—Ceci est bien, murmura Valentine tout bas, continue.

Elle ajouta tout haut:

—Parce que je suis mieux comme cela; il me semble que tu me gardes.

—Tu as donc peur, chérie?

—Quelquefois, oui... je revois mon frère... Oh! comme je l'aurais aimé!... et mon père... tous deux livides, tous deux morts... J'ai sommeil, bonsoir!

Dans la position qu'elle avait prise, sa bouche était tout contre l'oreille de Mme Samayoux.

—Maintenant, ne me répondez plus, dit-elle, si bas que la dompteuse avait peine à l'entendre. Si vous restez bien immobile, comme il faut faire pour ne point éveiller une pauvre folle qui dort, cet homme ne se doutera même pas que je vous parle à l'oreille. Avez-vous bien serré le papier que je vous ai donné? Vous le lirez quand vous serez seule. Je ne suis pas folle, vous l'avez déjà deviné, et ce ne sont pas les juges qui menacent notre Maurice le plus terriblement. J'ai vu Maurice dans sa prison.
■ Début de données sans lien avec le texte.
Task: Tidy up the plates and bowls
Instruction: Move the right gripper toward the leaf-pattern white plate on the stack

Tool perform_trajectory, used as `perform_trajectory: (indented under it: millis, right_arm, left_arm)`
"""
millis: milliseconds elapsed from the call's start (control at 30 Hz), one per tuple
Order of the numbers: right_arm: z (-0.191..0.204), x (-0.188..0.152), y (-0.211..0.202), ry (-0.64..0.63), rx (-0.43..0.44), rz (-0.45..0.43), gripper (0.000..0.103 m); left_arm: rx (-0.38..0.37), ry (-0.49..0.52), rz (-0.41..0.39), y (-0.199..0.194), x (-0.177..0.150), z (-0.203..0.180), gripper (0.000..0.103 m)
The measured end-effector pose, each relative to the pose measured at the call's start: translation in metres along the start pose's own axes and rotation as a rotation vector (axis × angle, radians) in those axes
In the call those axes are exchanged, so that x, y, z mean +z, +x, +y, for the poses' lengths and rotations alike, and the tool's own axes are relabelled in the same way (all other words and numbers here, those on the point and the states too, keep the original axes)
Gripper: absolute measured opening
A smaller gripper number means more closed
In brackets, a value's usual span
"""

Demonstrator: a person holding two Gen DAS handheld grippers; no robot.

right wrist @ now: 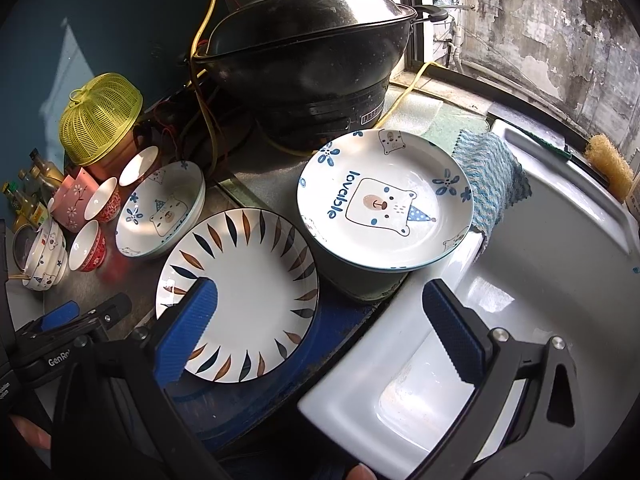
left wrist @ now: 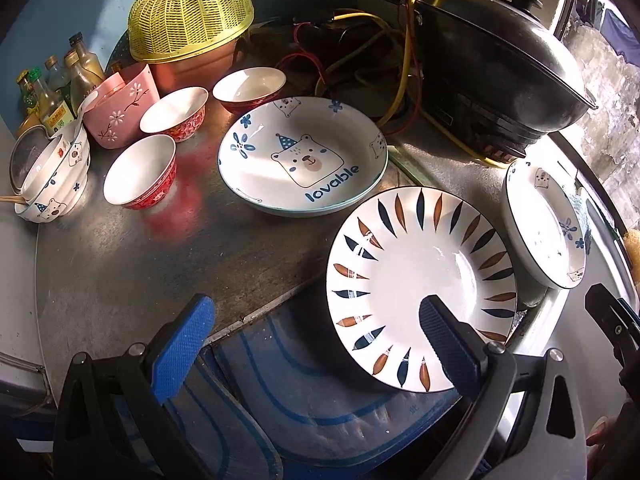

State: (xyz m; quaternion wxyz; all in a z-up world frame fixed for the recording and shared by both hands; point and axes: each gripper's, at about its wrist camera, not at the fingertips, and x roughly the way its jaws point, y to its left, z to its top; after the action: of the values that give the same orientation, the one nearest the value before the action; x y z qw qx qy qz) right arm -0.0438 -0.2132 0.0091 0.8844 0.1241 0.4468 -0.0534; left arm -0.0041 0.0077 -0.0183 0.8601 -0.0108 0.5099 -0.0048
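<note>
A leaf-pattern plate (left wrist: 420, 276) (right wrist: 244, 304) lies at the counter's front edge. A bear "lovable" plate (left wrist: 302, 156) (right wrist: 160, 212) sits behind it, and another bear plate (right wrist: 386, 200) (left wrist: 548, 220) rests on a dark pot by the sink. Three red bowls (left wrist: 140, 172) (right wrist: 86, 246) stand at the left. My left gripper (left wrist: 316, 344) is open, its right finger over the leaf plate's near rim. My right gripper (right wrist: 320, 320) is open, its left finger over the same plate's near side. Both are empty.
A black lidded wok (right wrist: 308, 52) on a cooker with cables stands at the back. A yellow mesh cover (left wrist: 188, 16), pink cup (left wrist: 120, 108), stacked bear bowls (left wrist: 52, 176) and bottles are at the left. A white sink (right wrist: 520, 300) with a blue cloth (right wrist: 492, 184) is on the right.
</note>
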Motion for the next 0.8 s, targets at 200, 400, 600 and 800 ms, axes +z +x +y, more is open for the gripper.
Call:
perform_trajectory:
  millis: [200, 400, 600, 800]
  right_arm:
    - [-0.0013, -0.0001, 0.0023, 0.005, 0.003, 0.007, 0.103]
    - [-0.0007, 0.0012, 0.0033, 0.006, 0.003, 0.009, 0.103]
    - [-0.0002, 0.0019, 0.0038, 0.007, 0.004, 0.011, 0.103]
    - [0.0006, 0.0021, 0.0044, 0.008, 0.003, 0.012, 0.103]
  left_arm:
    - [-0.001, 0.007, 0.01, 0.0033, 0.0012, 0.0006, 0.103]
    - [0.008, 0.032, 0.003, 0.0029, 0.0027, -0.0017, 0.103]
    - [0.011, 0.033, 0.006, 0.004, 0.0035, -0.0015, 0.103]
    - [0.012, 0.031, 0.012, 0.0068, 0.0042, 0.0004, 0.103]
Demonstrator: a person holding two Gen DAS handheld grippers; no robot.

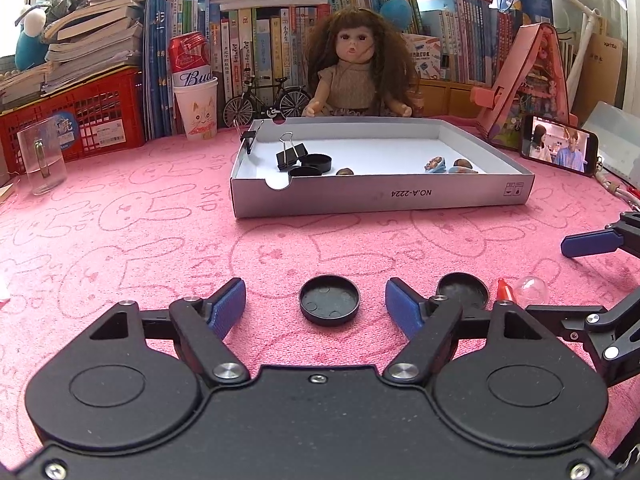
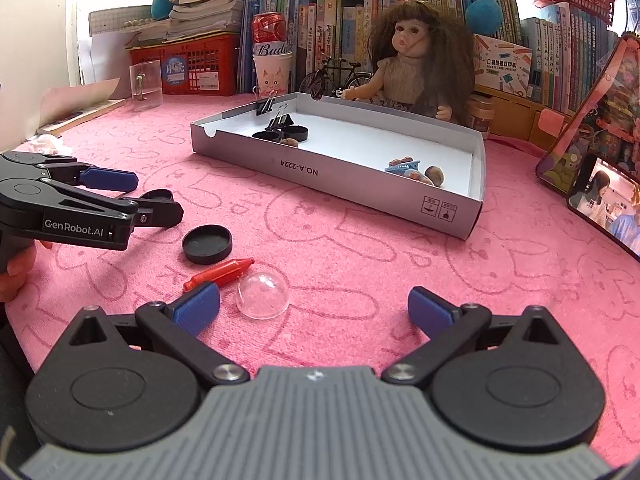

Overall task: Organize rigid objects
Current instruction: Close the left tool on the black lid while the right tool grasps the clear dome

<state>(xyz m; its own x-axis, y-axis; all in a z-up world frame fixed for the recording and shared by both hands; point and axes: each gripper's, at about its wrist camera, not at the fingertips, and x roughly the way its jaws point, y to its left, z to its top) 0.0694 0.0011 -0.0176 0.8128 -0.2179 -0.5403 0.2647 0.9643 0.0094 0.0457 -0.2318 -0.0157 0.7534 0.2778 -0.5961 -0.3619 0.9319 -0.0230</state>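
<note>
Black plastic lid (image 1: pixel 329 299) lies on the pink cloth (image 1: pixel 160 240) between the spread jaws of the left gripper (image 1: pixel 316 305), touching neither pad. A second lid (image 1: pixel 466 289) sits just outside its right finger. Right gripper (image 2: pixel 314 307) gapes wide, with the clear dome (image 2: pixel 263 294) beside its left finger and the red piece (image 2: pixel 220 273) beyond.
</note>
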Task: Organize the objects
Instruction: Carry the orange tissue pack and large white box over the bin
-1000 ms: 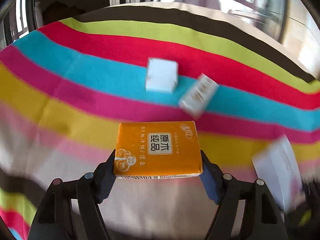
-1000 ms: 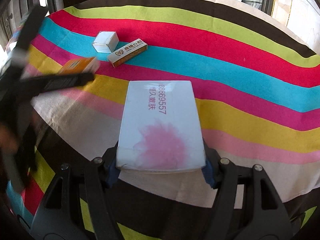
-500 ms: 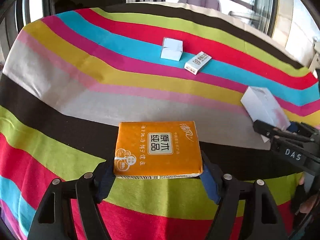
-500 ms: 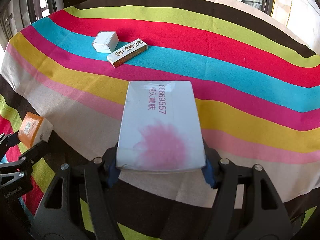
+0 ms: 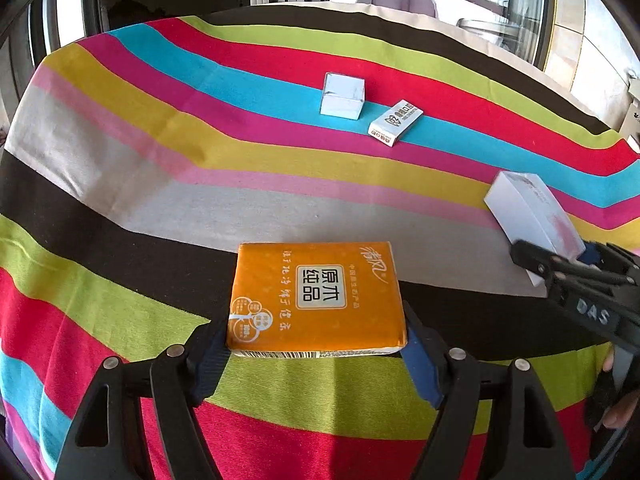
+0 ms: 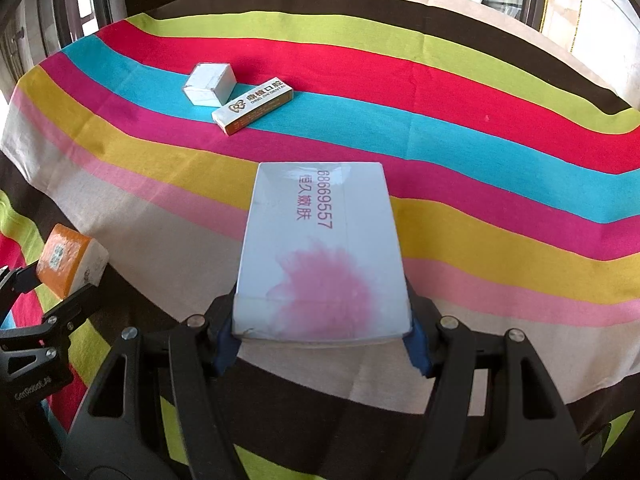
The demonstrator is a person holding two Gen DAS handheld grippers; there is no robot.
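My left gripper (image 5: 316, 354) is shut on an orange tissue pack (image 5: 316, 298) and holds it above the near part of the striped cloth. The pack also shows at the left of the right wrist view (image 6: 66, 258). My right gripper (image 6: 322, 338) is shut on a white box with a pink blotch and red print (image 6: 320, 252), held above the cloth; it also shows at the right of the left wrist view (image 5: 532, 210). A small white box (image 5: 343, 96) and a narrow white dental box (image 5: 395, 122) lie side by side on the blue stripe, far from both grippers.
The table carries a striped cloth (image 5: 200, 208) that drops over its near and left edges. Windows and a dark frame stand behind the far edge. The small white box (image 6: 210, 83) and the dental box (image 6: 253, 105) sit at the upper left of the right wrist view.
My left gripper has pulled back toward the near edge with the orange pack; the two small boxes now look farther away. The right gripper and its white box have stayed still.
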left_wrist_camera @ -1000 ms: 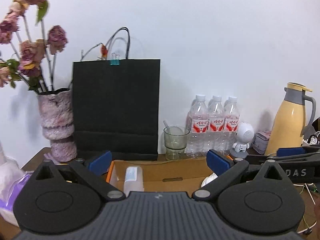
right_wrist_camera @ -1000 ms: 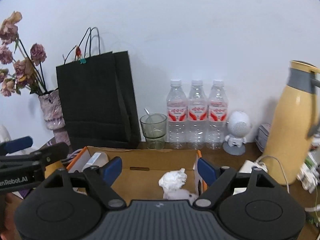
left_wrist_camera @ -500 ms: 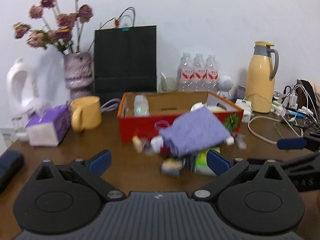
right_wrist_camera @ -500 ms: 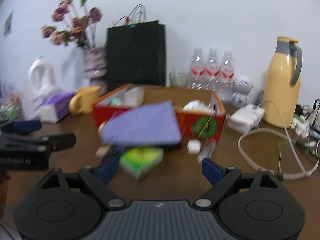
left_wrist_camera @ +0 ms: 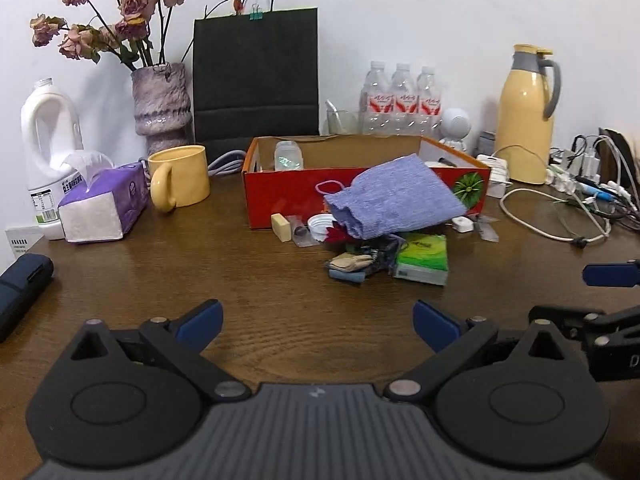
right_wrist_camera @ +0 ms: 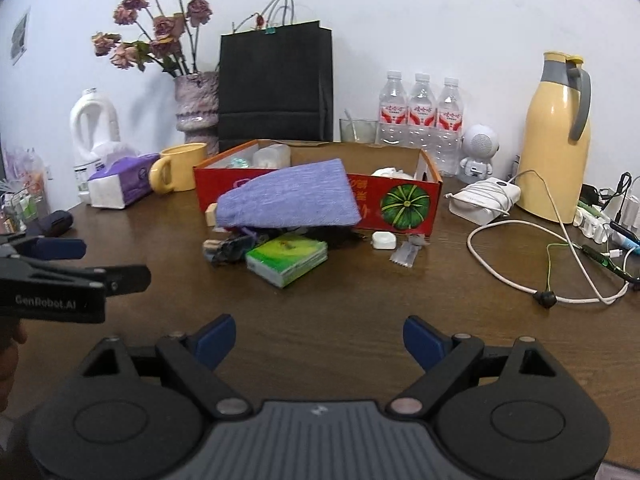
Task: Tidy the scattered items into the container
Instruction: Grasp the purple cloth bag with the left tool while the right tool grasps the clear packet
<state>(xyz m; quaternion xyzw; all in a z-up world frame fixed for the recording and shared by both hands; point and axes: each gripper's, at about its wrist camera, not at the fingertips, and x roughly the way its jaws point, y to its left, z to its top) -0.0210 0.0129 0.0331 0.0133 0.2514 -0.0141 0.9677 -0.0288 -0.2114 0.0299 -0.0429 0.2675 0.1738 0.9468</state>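
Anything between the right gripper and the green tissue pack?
No. In the right wrist view only bare brown table separates the open right gripper from the green tissue pack.

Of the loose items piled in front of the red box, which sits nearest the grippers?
The green tissue pack: it lies at the pile's front edge, ahead of the purple cloth pouch leaning on the box.

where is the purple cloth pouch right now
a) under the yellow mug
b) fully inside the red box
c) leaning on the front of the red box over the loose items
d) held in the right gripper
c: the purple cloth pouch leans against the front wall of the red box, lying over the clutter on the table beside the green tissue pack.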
Ici la dompteuse laissa échapper un si brusque mouvement, que Valentine fit comme si elle s'éveillait en sursaut.

—Qu'as-tu donc? demanda-t-elle, à voix haute. J'étais déjà embarquée dans un beau rêve, le rêve que j'ai toujours dès que je m'endors.

—Moi, répliqua la veuve avec à-propos cette fois, c'était tout le contraire, je m'étais endormie aussi et j'avais un mauvais rêve.